A huit heures, j’étais veuve, maintenant j’ai deux époux :

   Avec lequel d’entre eux irai-je coucher ?
Avec mon premier (mari) j’ai envie d’aller.

   Quand fut mangé le souper, l’homme a dit :
— Qu’on apporte des cartes ou des dés ;

   Des cartes ou des dés, pour savoir qui perdra ;
Celui qui gagnera avec la fille couchera !

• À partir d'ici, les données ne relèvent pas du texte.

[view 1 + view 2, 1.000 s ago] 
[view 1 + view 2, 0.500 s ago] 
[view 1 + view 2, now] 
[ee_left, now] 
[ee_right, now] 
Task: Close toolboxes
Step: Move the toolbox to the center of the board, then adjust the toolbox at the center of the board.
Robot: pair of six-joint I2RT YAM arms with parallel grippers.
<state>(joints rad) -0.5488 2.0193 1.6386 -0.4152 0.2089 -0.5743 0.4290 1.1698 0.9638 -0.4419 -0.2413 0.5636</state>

   Ou bien, suis-moi, laboureur, ici sur l’herbe verte,
Pour jouer un coup d’épée, ou bien un coup de bâton ;

   Pour jouer un coup d’épée, ou bien un coup de bâton ;
Ce n’est pas un fouilleur de terre qui pourra m’en
____________________________________ remontrer encore.

L’autre, quand il a entendu, lui a dit:
— Si c’est là ton épouse, tu peux la prendre !


   Et tu pourras aller avec elle quelque part du côté de la grève,
Savoir si tu trouveras quelque barque à flot,

   Et, quand tu en auras trouvé une, tu pourras embarquer :
Que resterais-tu faire, matelot,. en ce pays-ci ?


Chanté par Jeannette Le Gall. — Keramborgne, 1849.